México. EFE La música grupera en México vive uno de sus momentos más amargos, acosada por la violencia, que en los últimos cuatro meses se ha cobrado la muerte de tres miembros de este popular género, dos cantantes y el hijo de un famoso intérprete.
Esta tragedia sobre los gruperos, que generalmente interpretan corridos norteños, que incluyen temas del narcotráfico, comenzó a escribirse el pasado 26 de agosto, cuando Joan Sebastián ofreció un concierto en el condado de Hidalgo, sur de Texas (EE.UU.) .
En ese lugar, su hijo Trigo Figueroa recibió un balazo en la nuca mientras trataba de controlar a la gente que había asistido a la presentación de su padre.
Este asesinato causó conmoción en el ambiente artístico y en el género grupero mexicano.
Tres meses después, Valentín Elizalde, “El Gallo de Oro” , de 27 años, fue asesinado a tiros tras haberse presentado en un palenque de la norteña ciudad de Reynosa, cerca de la frontera con EE.UU.
El 25 de noviembre, Valentín Elizalde fue blanco de ráfagas de metralletas además de recibir el “tiro de gracia” por desconocidos.
En este atentado también murieron dos personas que acompañaban al cantante, su representante Mario Mendoza y su chofer Reynaldo Ballesteros.
Hasta el momento, las autoridades no han dado a conocer pistas sobre los agresores. No obstante, la manera en que fue asesinado el cantante ha dado pie a rumores sobre su presunta relación con el crimen organizado.
Extraoficialmente se ha manejado que fue el mafioso Cartel de Sinaloa, el que ejecutó al artista.

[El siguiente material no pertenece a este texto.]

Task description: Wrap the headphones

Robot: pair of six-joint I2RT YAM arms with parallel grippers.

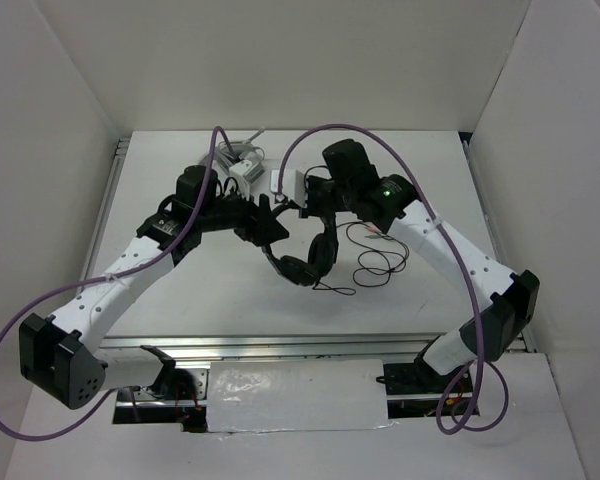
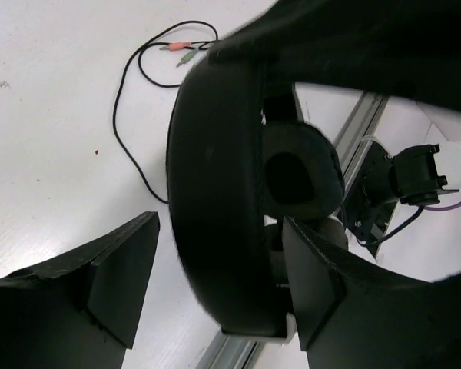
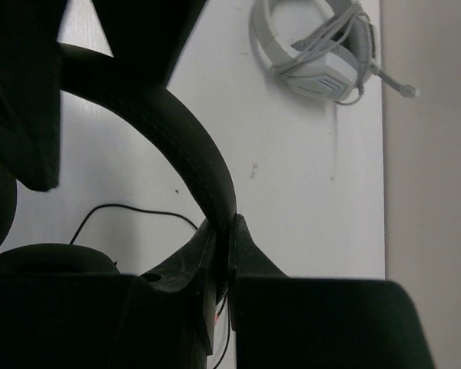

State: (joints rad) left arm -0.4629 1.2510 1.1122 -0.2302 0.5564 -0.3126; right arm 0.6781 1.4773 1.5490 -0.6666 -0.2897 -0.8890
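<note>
The black headphones (image 1: 305,262) hang between both grippers above the table's middle. In the left wrist view the wide headband (image 2: 215,192) passes between my left gripper's (image 2: 219,231) spread fingers, close against the right one, with a gap on the left side; a padded earcup (image 2: 296,175) shows behind. My left gripper (image 1: 272,222) is open. My right gripper (image 1: 318,212) is shut on the headband's thin edge (image 3: 184,131), with the pinch in the right wrist view (image 3: 230,224). The thin black cable (image 1: 375,260) lies loose on the table, its plugs (image 2: 183,50) free.
A grey-white headset-like ring (image 1: 242,162) lies at the back of the table, also in the right wrist view (image 3: 315,61). An aluminium rail (image 1: 280,345) runs along the near edge. White walls enclose the table on three sides.
</note>
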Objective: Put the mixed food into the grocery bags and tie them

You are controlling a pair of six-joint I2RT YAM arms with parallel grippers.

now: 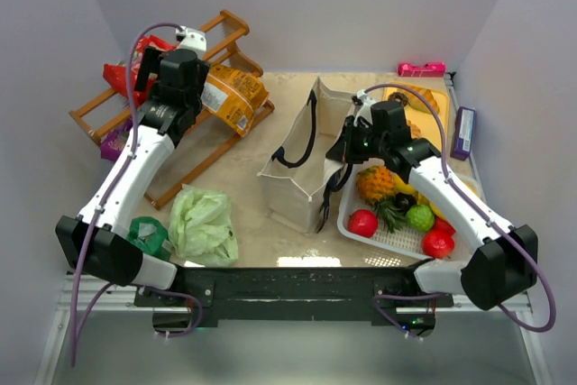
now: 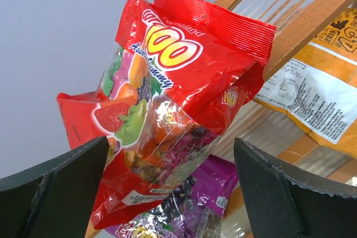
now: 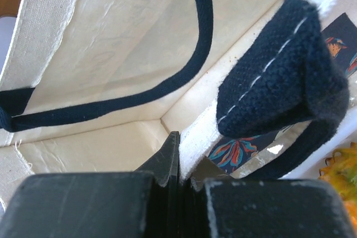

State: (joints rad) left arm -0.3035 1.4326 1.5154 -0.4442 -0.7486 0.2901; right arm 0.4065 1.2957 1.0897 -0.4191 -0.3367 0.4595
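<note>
A red snack packet (image 2: 167, 82) leans on the wooden rack (image 1: 216, 146), with a purple packet (image 2: 234, 188) under it and orange-yellow packets (image 2: 323, 98) to its right. My left gripper (image 2: 170, 154) is open, its fingers on either side of the red packet's lower half. Seen from above, that gripper (image 1: 171, 65) is at the rack's back left. The beige canvas tote (image 1: 293, 164) stands open mid-table. My right gripper (image 3: 187, 163) is shut on the tote's right rim (image 3: 223, 121), beside a black strap (image 3: 279, 71). The pale green plastic bag (image 1: 203, 223) lies flat at the front left.
A white mesh basket (image 1: 401, 242) at the right holds a pineapple (image 1: 377, 182) and red and green toy fruit. Behind it is a yellow tray (image 1: 424, 101) of donuts, a purple box (image 1: 464, 132) and a pink item (image 1: 421, 68). A dark green bundle (image 1: 149, 236) lies near the left arm's base.
</note>
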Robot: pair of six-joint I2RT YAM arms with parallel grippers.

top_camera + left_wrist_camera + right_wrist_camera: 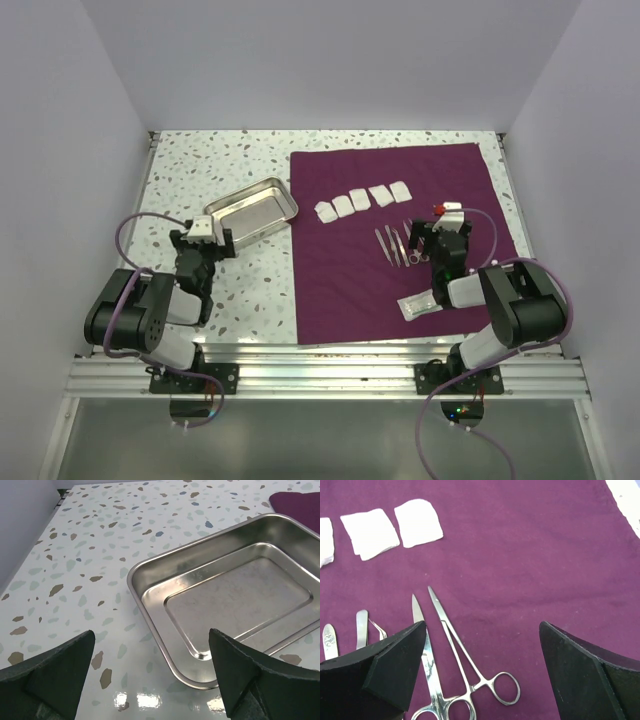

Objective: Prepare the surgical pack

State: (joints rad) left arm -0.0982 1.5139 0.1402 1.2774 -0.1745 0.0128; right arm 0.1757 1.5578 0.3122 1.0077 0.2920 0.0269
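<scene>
The purple-maroon drape (400, 190) lies flat on the right of the table. On it are several white gauze squares (362, 201), steel instruments (394, 245) and a clear pouch (418, 304). The empty steel tray (252, 211) sits on the table left of the drape. My left gripper (204, 243) is open and empty just before the tray's near corner (200, 680). My right gripper (438, 232) is open and empty, low over the drape (530, 555) beside forceps (465, 652) and scissors (427, 670); two gauze squares (417, 522) lie beyond.
The speckled table (200, 170) is walled by white panels on three sides. The aluminium rail (320, 375) with both arm bases runs along the near edge. The drape's near edge reaches close to that rail.
</scene>
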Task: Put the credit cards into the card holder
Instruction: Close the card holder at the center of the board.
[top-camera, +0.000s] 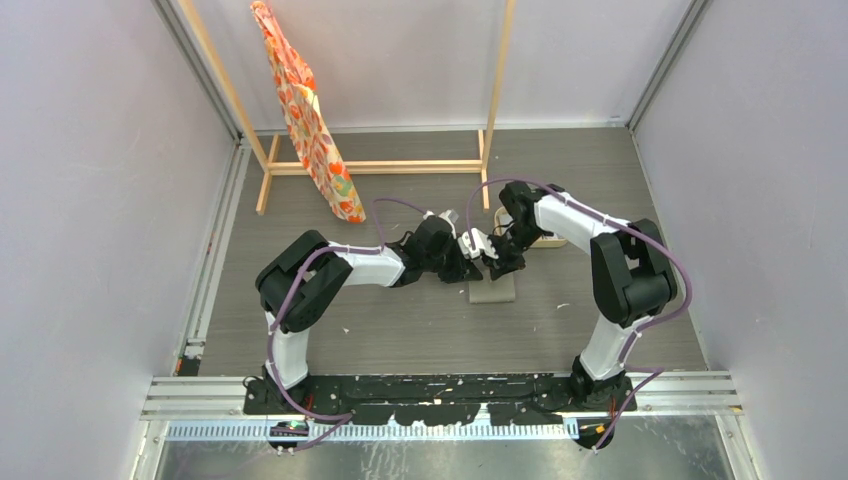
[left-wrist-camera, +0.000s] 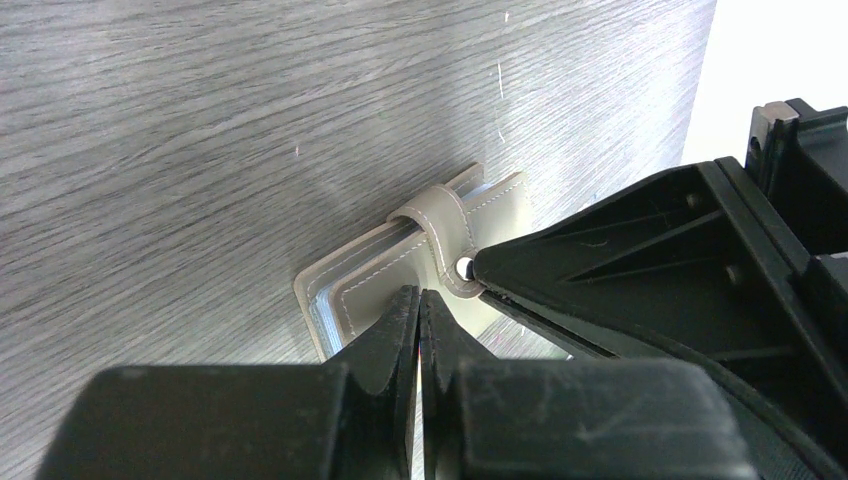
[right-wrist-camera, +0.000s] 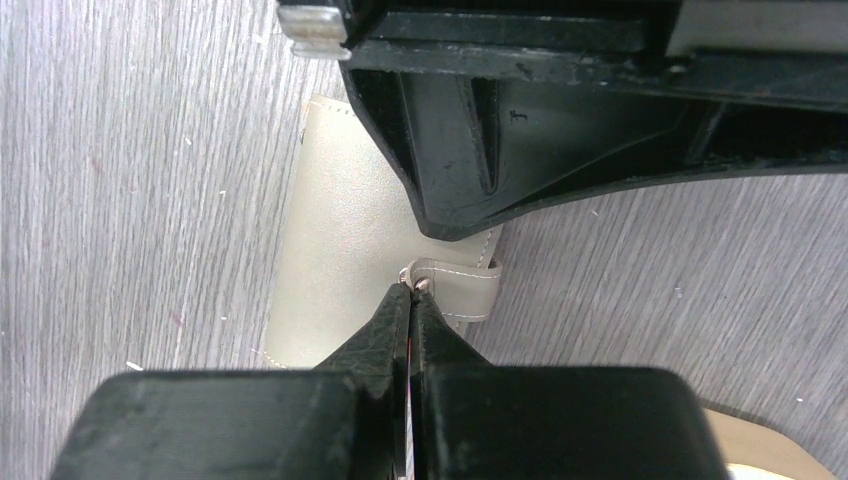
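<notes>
The grey card holder (top-camera: 493, 290) lies flat on the table, closed, with its strap (left-wrist-camera: 440, 215) looped over one edge. Pale blue layers show along its side (left-wrist-camera: 322, 315). My left gripper (left-wrist-camera: 420, 295) is shut, and its tips sit on the holder's face. My right gripper (right-wrist-camera: 412, 288) is shut, and its tips touch the strap end at the stud (right-wrist-camera: 424, 284). I cannot tell whether it pinches the strap. In the top view both grippers meet over the holder, left (top-camera: 476, 270) and right (top-camera: 498, 270). No credit cards are in view.
An oval beige tray (top-camera: 548, 240) sits just behind the right gripper, mostly hidden; its rim shows in the right wrist view (right-wrist-camera: 760, 445). A wooden rack (top-camera: 380, 166) with an orange patterned cloth (top-camera: 310, 120) stands at the back. Walls close in both sides.
</notes>
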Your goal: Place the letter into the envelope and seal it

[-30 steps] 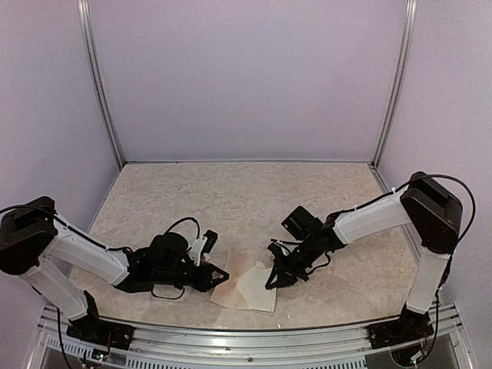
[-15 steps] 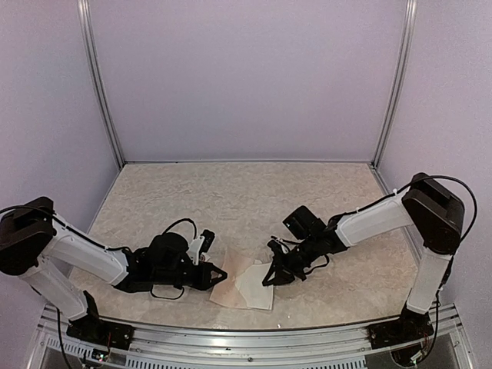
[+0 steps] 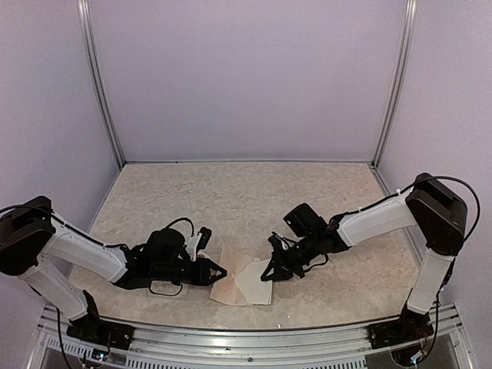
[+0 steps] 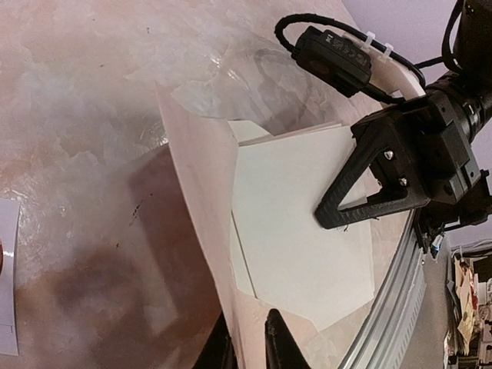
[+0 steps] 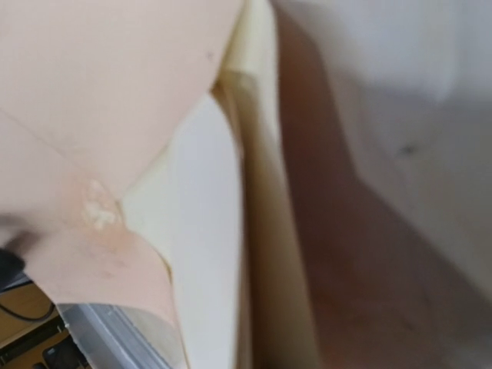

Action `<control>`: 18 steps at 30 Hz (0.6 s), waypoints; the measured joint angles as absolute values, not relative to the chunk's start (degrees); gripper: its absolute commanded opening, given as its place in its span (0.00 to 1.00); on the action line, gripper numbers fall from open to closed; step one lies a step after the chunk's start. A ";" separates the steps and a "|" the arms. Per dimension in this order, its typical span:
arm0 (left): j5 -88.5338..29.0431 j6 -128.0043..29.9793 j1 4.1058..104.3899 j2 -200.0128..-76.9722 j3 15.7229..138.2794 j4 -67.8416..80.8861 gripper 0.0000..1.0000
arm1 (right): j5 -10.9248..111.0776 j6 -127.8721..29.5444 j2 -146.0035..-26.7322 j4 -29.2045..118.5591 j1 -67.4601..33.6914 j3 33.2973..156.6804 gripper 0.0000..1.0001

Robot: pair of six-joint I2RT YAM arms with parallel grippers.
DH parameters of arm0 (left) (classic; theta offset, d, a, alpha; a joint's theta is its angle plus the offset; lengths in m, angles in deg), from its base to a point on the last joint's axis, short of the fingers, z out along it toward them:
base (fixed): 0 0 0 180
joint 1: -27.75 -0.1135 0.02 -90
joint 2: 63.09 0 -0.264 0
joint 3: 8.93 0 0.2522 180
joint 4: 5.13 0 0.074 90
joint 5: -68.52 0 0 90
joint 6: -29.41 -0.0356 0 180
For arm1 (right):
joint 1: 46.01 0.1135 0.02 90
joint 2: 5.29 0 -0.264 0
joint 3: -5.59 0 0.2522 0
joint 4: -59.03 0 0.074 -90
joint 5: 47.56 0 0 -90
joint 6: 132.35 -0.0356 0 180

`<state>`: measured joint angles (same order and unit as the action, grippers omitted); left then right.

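Note:
The pale pink envelope (image 3: 229,283) lies near the table's front edge with its flap (image 4: 201,173) raised. My left gripper (image 3: 218,270) is shut on the envelope's lower edge, and the pink paper runs between the fingertips (image 4: 278,338). The white letter (image 3: 257,287) lies partly inside the envelope's mouth, plain side up (image 4: 304,227). My right gripper (image 3: 270,272) is at the letter's right edge, with one black finger (image 4: 369,192) lying on top of the sheet. The right wrist view is blurred. It shows the letter's edge (image 5: 204,231) beside the pink envelope (image 5: 115,84); its own fingers are out of view.
A white sticker strip (image 4: 6,277) lies at the left edge of the left wrist view. A crumpled clear film (image 4: 231,73) lies beyond the envelope. The metal front rail (image 3: 246,338) runs just below the papers. Purple walls enclose the table.
My right gripper has moved left with the letter, sliding it further toward the envelope. My left gripper has shifted slightly and still holds the envelope.

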<state>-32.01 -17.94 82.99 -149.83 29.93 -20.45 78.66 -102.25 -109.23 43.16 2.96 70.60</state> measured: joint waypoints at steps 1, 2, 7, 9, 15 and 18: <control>-32.20 -17.72 82.82 -149.91 29.93 -20.43 0.18 | 78.40 -102.25 -109.25 42.94 2.96 70.60 0.00; -32.51 -17.57 82.66 -150.11 29.93 -20.45 0.22 | 78.14 -102.23 -109.32 42.64 2.96 70.60 0.00; -33.49 -16.98 82.03 -151.60 29.93 -20.41 0.14 | 76.94 -102.01 -109.82 40.76 2.96 70.69 0.00; -33.73 -16.50 81.75 -152.16 29.93 -20.39 0.06 | 76.43 -101.85 -110.10 39.84 2.96 70.88 0.00; -34.98 -16.52 81.16 -153.32 29.93 -20.54 0.00 | 75.89 -101.77 -111.00 38.46 2.96 72.13 0.00; -35.51 -16.50 81.00 -154.00 29.93 -20.76 0.00 | 75.93 -101.77 -111.74 38.55 2.98 73.24 0.00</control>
<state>-35.51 -16.50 81.00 -154.00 29.93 -20.76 75.93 -101.77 -111.74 38.55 2.98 73.24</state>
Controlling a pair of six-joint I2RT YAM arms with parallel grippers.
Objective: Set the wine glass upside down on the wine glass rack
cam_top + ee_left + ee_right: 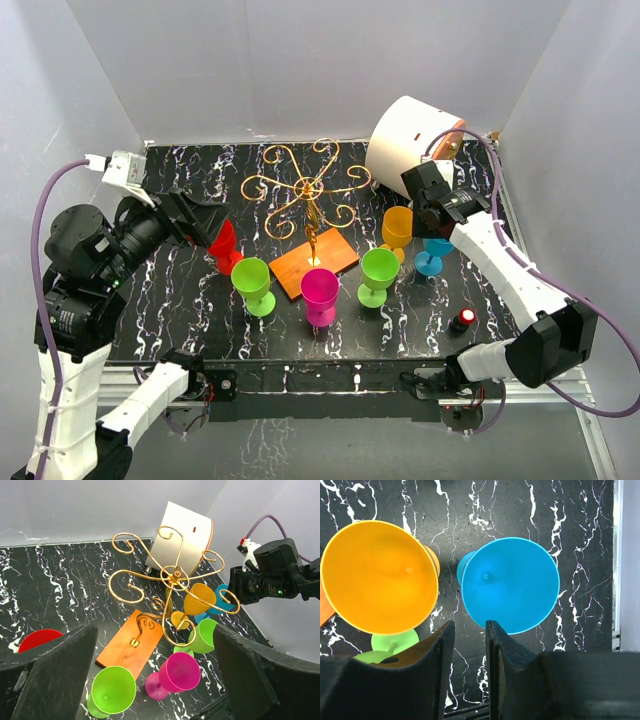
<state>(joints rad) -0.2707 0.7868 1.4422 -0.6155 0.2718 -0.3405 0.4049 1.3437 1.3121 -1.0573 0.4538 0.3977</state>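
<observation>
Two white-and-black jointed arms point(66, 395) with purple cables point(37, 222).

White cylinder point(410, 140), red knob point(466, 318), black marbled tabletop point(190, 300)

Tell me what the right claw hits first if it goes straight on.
Most likely the blue glass: the right claw aims at the gap between it and the orange glass, nearer the blue rim. Depth is unclear.
</observation>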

También, existe la versión de que su asesinato se debió a que cantó el corrido A mis enemigos , una pieza que se dice está dirigida contra un grupo de sicarios conocidos como “Los Zetas” , criminales a sueldo del cartel del Golfo.
Lo que ha sorprendido al público es que Elizalde incluyó un tema de despedida en su último disco y en el programa radiofónico El Tendedero dijo que presentía la cercanía de “la huesuda” (la muerte) .
“Lo digo al aire, ¡tengo ya!, ¿qué será?, unos dos meses que la veo (la muerte), siento los pasos ya cerquita” , dijo “El Gallo de oro” .
“Algunas cosas trato de prevenirlas, aunque lo que más me pesa es dejar conflictos a la familia, dejar problemas cuando uno muere. Si algún día fallezco, quiero que simplemente mi música siga adelante y que la nueva generación la conozca y que le guste” , dijo Elizalde en esa impactante ocasión.
Dos semanas después de este crimen, el género grupero tuvo otra mala noticia: un atentado contra Lupillo Rivera.
El lunes 11 de diciembre, el cantante indicó que a la salida de un restaurante en la occidental ciudad de Guadalajara un hombre hizo siete disparos contra el auto del cantante sin dejar heridos.
Este caso ha causado controversia, pues la denuncia ante las autoridades la presentó días después su acordeonista Oscar González Cruz, quien dijo que el cantante no iba a bordo del automóvil.
Además, el cantante Javier Morales, integrante del grupo Los Implacables del Norte, fue asesinado en la plaza pública de Huetamo, en el estado de Michoacán (oeste) .
A este estado el gobierno federal envió a partir del lunes pasado a 7.000 efectivos militares y policiales para combatir al crimen organizado, que en Michoacán ha cobrado la alarmante suma de 600 muertes en los que va de año.
Por otra parte, la cantante Jenny Rivera (hermana de Lupillo Rivera) declaró a la prensa que ha sido amenazada varias veces de muerte vía telefónica sin saber de parte de quién o por qué motivo.
Cantantes como Pablo Montero, Guadalupe Esparza e integrantes de Los Elegidos y Los Huracanes del Norte han manifestado su tristeza por estos asesinatos.